/PAT

Performance Analysis Tool

Primary LanguagePythonOtherNOASSERTION

PAT

Performance Analysis Tool (PAT) is a flexible performance profiling framework designed for Linux operating system. It gathers system level performance metrics including CPU, Disk and Network as well as detailed software hot methods. It generates a pdf and a Microsoft Excel file at the end to provide an instant visual representation of the data. PAT can be configured for a single machine, a subset of a cluster or an entire cluster of machines. User also can customize the metrics being collected. PAT can be used for workload characterization, performance study and software optimization.

Figure 1: CPU chart




Figure 2: Disk chart




Figure 3: Network chart




Figure 4: Perf module




I. ARCHITECTURE OVERVIEW:

  • Collecting data phase is run completely on the server.
  • In postprocess phase modular approach is being used to increase scalability.
  • Each node in the cluster is mapped to a node object.
  • The node object holds separate objects for each of the metrics (such as DISK, NETWORK, CPU, PERF) that were measured using PAT. These objects contain actual raw data in an internal data structure [Figure 5].
  • Modules for DISK, NETWORK, CPU and PERF have been implemented.

Figure 5: PAT Post-Processing architecture

II. SOFTWARE REQUIREMENTS:

  • For collecting data
    • Linux Sysstat (version 9.0.4 or newer)
    • gawk
    • perf
  • For postprocess data
    • MS Office 2010 or higher
    • Python 2.7.x+ (on the python2 series). Post-process script will NOT work on Python 3.x+
    • matplotlib 1.3.1+ matplotlib 1.5.3 is the last one that post-process script will work on
    • xlsxwriter 0.6.3+

III. STEPS FOR INSTALLING DEPENDENCIES:

Before installing any dependencies it is recommended to first update the local package index.

(Fedora / CentOS / RHEL)

yum -y update

(Debian / Ubuntu)

apt-get update

Gawk, sysstat, perf

Gawk, sysstat and perf should be installed by default on every modern full-fledged Linus system. To check the version type gawk --version (will tell you the version of gawk)

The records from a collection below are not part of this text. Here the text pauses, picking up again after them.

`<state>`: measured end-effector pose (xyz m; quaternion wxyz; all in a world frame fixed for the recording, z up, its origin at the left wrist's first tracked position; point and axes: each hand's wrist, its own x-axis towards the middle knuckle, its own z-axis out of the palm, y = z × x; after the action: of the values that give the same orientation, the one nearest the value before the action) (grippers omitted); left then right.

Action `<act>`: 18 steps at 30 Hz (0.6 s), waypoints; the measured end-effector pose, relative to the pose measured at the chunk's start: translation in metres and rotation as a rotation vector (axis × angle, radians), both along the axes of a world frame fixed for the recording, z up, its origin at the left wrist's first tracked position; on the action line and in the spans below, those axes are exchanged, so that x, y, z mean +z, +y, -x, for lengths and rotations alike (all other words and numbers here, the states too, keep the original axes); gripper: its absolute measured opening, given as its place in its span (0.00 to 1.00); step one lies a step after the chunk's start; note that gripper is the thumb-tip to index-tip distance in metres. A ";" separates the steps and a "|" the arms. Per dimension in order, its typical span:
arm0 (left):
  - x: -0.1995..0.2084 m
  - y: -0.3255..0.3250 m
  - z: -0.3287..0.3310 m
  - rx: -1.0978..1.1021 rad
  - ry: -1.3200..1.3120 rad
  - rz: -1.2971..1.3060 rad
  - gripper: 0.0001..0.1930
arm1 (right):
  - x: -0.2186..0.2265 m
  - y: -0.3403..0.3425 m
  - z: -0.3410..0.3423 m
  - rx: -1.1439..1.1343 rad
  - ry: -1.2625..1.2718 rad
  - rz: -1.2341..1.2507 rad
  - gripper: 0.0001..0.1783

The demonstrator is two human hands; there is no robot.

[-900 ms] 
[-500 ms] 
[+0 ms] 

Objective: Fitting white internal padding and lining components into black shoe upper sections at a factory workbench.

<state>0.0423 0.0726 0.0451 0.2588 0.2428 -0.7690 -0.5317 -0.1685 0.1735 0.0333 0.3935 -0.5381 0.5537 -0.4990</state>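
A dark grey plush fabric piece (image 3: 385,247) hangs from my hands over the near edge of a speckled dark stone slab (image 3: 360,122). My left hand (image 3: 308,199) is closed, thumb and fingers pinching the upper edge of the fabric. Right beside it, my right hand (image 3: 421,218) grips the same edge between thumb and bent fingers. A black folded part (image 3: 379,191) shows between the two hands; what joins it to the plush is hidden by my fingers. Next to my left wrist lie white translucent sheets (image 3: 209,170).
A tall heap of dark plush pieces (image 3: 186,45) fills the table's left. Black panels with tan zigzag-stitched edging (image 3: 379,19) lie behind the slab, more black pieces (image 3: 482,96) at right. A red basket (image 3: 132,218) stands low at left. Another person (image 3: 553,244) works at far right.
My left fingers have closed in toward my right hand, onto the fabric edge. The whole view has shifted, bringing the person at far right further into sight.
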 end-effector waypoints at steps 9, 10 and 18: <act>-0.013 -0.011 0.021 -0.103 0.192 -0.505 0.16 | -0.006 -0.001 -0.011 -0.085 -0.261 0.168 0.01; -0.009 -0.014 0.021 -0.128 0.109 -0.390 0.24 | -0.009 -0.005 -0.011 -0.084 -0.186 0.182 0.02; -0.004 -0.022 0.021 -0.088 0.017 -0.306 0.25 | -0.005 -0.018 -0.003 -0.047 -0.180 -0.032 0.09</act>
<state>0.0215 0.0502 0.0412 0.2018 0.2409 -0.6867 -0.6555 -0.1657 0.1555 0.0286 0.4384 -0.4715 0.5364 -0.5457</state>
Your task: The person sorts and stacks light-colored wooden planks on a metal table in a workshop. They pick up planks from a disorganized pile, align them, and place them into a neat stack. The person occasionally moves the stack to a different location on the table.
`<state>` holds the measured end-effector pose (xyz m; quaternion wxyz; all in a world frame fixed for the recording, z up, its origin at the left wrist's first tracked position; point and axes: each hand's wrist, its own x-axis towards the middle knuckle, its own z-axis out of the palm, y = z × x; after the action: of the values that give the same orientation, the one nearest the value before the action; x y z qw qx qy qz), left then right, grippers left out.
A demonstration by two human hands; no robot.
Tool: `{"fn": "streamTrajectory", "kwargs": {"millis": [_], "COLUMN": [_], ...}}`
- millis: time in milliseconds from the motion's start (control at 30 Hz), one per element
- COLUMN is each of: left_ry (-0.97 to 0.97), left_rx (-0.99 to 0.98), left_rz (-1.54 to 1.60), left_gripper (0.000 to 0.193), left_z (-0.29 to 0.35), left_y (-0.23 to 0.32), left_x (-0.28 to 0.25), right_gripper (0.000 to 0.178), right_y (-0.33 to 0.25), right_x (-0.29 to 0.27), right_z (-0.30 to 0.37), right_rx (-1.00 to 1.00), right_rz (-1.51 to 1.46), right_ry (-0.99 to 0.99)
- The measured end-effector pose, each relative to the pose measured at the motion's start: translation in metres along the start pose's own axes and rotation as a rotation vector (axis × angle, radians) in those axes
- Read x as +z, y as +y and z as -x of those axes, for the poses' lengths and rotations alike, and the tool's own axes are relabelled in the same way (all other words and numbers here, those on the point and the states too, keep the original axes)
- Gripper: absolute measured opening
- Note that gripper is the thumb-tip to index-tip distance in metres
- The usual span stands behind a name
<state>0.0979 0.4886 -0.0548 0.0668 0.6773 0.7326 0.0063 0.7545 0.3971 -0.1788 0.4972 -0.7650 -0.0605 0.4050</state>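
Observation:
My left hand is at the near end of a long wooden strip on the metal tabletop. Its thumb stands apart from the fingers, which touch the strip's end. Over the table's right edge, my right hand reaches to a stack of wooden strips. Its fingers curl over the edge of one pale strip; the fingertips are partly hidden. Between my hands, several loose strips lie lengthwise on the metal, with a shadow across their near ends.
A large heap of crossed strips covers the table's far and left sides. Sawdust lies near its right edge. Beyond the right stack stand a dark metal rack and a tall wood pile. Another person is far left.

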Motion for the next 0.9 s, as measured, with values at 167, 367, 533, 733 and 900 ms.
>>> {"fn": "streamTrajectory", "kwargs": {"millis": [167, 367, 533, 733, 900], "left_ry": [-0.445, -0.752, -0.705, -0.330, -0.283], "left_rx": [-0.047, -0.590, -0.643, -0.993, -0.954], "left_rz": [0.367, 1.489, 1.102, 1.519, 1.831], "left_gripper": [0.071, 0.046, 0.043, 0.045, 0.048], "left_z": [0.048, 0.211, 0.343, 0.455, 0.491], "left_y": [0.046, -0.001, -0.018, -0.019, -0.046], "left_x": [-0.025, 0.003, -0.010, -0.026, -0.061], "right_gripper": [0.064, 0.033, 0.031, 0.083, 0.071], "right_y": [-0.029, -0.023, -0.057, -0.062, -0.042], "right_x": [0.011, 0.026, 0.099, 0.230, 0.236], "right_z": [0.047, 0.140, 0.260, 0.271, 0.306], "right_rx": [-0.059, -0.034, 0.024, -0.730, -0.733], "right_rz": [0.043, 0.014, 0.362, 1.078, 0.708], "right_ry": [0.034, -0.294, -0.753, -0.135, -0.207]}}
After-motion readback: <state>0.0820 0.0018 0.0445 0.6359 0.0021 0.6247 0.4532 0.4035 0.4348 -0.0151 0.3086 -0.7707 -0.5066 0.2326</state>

sar -V (will tell yo the version of sysstat)

perf --version (will tell you the version of perf)

Python:

If you are working on Linux machine then by default you should have Python already install. Update to 2.7 if you have older version.

Make sure you are using the same version of Python as the OS is using. To check that

  1. Go to /usr/bin and type python -V (will tell you which version of Python OS is using)

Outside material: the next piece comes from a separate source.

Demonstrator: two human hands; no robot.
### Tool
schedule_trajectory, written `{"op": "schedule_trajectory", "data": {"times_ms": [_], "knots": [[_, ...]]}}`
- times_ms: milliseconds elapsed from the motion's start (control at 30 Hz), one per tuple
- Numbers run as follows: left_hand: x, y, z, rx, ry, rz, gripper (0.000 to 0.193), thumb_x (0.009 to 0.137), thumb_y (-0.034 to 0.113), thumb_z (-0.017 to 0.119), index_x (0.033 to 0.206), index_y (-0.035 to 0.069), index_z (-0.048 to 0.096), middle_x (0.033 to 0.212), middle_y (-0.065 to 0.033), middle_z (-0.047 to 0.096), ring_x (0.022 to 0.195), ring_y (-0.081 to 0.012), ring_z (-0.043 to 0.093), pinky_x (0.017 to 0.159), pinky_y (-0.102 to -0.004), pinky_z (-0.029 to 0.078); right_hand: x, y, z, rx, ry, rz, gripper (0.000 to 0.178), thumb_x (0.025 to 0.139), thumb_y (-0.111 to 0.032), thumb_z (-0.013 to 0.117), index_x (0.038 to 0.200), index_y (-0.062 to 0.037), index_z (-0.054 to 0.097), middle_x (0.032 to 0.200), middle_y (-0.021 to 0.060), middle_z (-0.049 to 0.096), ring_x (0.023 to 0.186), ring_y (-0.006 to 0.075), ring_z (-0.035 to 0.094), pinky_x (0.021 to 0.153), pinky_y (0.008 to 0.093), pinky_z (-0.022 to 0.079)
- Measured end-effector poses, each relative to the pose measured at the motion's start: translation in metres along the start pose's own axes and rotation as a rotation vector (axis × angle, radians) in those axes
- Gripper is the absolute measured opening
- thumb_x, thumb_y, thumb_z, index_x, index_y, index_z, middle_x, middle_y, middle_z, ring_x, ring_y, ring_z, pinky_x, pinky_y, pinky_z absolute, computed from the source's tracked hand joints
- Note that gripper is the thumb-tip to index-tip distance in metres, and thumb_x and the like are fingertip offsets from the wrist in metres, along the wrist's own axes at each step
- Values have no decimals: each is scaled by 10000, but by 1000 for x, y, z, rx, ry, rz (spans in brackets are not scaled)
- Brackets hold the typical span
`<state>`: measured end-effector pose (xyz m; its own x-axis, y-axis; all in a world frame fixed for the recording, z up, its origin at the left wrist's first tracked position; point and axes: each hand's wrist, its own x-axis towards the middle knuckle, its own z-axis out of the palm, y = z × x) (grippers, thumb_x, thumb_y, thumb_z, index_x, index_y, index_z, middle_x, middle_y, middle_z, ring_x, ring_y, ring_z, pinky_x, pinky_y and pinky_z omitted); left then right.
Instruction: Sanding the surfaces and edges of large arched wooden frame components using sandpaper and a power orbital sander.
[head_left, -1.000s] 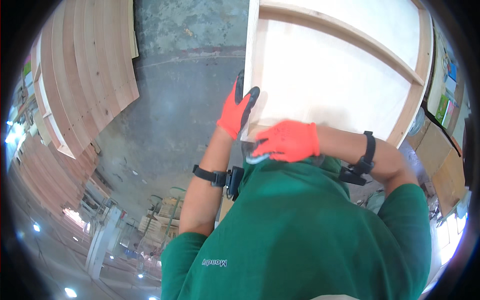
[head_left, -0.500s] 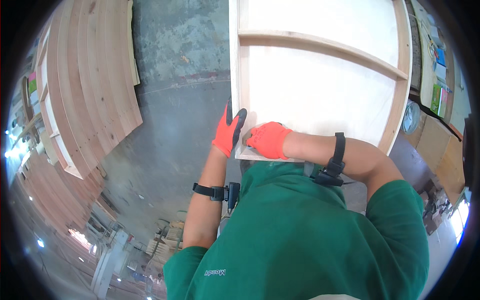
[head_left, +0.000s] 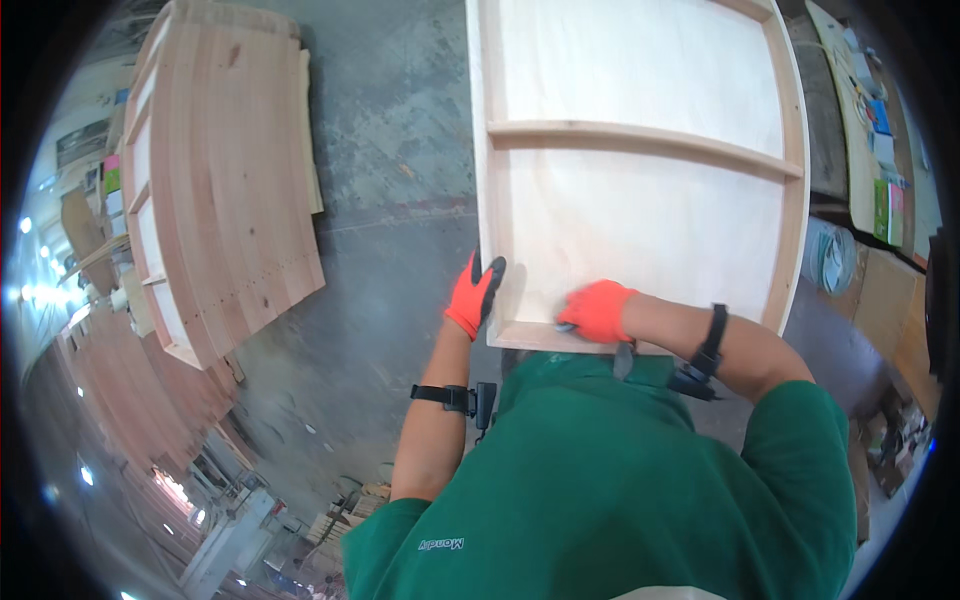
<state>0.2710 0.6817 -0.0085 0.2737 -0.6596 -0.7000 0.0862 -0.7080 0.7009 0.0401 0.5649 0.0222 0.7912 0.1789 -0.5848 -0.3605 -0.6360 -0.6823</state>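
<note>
A large wooden frame (head_left: pixel 785 235) with a pale backing panel and a crossbar (head_left: pixel 640 137) lies in front of me. My left hand (head_left: pixel 474 296), in a red glove with a dark palm, is closed round the frame's left side near the near corner, thumb on the upper edge. Just inside the near rail (head_left: pixel 525 335), my gloved right hand (head_left: pixel 597 312) is closed, knuckles up, its fingers low against the rail. Whatever its fingers hold, if anything, is hidden and slightly blurred.
Left of me stands a stack of wooden boards or panels (head_left: pixel 225 190) over the grey concrete floor (head_left: pixel 390 190). Beyond the frame's right side are a cluttered bench (head_left: pixel 840 110) and a clear round container (head_left: pixel 832 257).
My right hand has slid right along the near rail, away from the left corner. My left hand keeps its grip on the side. The whole view has shifted slightly.
</note>
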Motion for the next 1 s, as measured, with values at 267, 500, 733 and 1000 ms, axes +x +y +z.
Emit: {"op": "schedule_trajectory", "data": {"times_ms": [267,500,733,1000], "knots": [[-13,-14,-2,327,143,36,793,914,458,617,1459,-51,347,1392,-276,509,1295,-342,506,1074,-397,406,-78,78,18,-24,-427,188,387,766,-206,587,1133,-196,710,1031,115,717,956,288,686,826,414,546],[-33,25,18,542,150,7,764,883,503,592,1480,79,376,1397,-222,521,1308,-376,484,1081,-412,402,-69,85,-7,258,623,295,420,807,-279,654,1142,-25,654,1096,218,677,1046,374,635,922,434,509],[-23,41,-15,573,150,-1,710,880,496,588,1440,89,426,1347,-199,572,1252,-364,538,1042,-432,437,35,43,-129,495,1287,287,486,868,-284,642,1250,11,588,1134,244,660,1068,398,624,914,421,494],[-3,30,1,653,-96,83,896,897,568,543,1503,-33,267,1477,-229,427,1359,-346,431,1115,-397,361,84,26,-161,352,1300,716,345,898,-304,607,1155,-75,595,987,147,708,926,325,667,818,422,513]]}}
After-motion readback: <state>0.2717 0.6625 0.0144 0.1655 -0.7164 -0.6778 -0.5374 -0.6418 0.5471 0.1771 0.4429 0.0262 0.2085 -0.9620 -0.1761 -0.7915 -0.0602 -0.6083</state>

  2. python will tell you which version of Python you are using and which python will tell you the location of Python you are using. You want 1. and 2. to be the same.

pip:

If you have Python 2.7.9+ (on the python2 series) or Python 3.4+ then by default you ought to have pip already install. If not, then

(recomended)

wget https://bootstrap.pypa.io/get-pip.py
<path you your python executable> get-pip.py

(Fedora / CentOS / RHEL)

Installing pip using sudo yum install python-pip may install an older version of the pip that can produce build errors while installing new libraries.

(Debian / Ubuntu)

sudo apt-get install python-pip

matplotlib:

(recomended)

sudo pip install matplotlib

(Fedora / CentOS / RHEL) (pip is not installed)

sudo yum install python-matplotlib 

Installing matplotlib using pip is preferred as yum may download and install older version of library that may not be compatible with the tool.

(Debian / Ubuntu) (pip is not installed)

sudo apt-get install python-matplotlib

If you encounter an error

Could not find a version that satisfies the requirement python-matplotlib (from versions:)

No matching distribution found for python-matplotlib

then you should:

sudo yum install python-devel
sudo yum install libprog-devel
sudo yum install libpng-devel
git clone https://github.com/matplotlib/matplotlib.git
cd matplotlib
python setup.py install

To check the version of pip and associated python type pip -V. Your version of pip must be the same as version of Python you want to use.

XlsxWriter:

(recommended)

sudo pip install XlsxWriter	

(Debian / Ubuntu) (pip is not installed)

sudo apt-get install python-xlsxwriter

(Fedora / CentOS / RHEL) (pip is not installed)

curl -O -L http://github.com/jmcnamara/XlsxWriter/archive/master.tar.gz
tar zxvf master.tar.gz
cd XlsxWriter-master/
sudo python setup.py install

To check the version of the library in terminal type python (will get you to Python script) and then

import matplotlib
matplotlib.__version__

Above two lines will check matplotlib version. Similarly next two lines will tell you the version of XlsxWriter:

import xlsxwriter
xlsxwriter.__version__

IV. TROUBLESHOOTING ISSUES:

/usr/lib64/python2.7/site-packages/matplotlib/init.py:1005: UserWarning: This call to matplotlib.use() has no effect because the the backend has already been chosen; matplotlib.use() must be called before pylab, matplotlib.pyplot, or matplotlib.backends is imported for the first time.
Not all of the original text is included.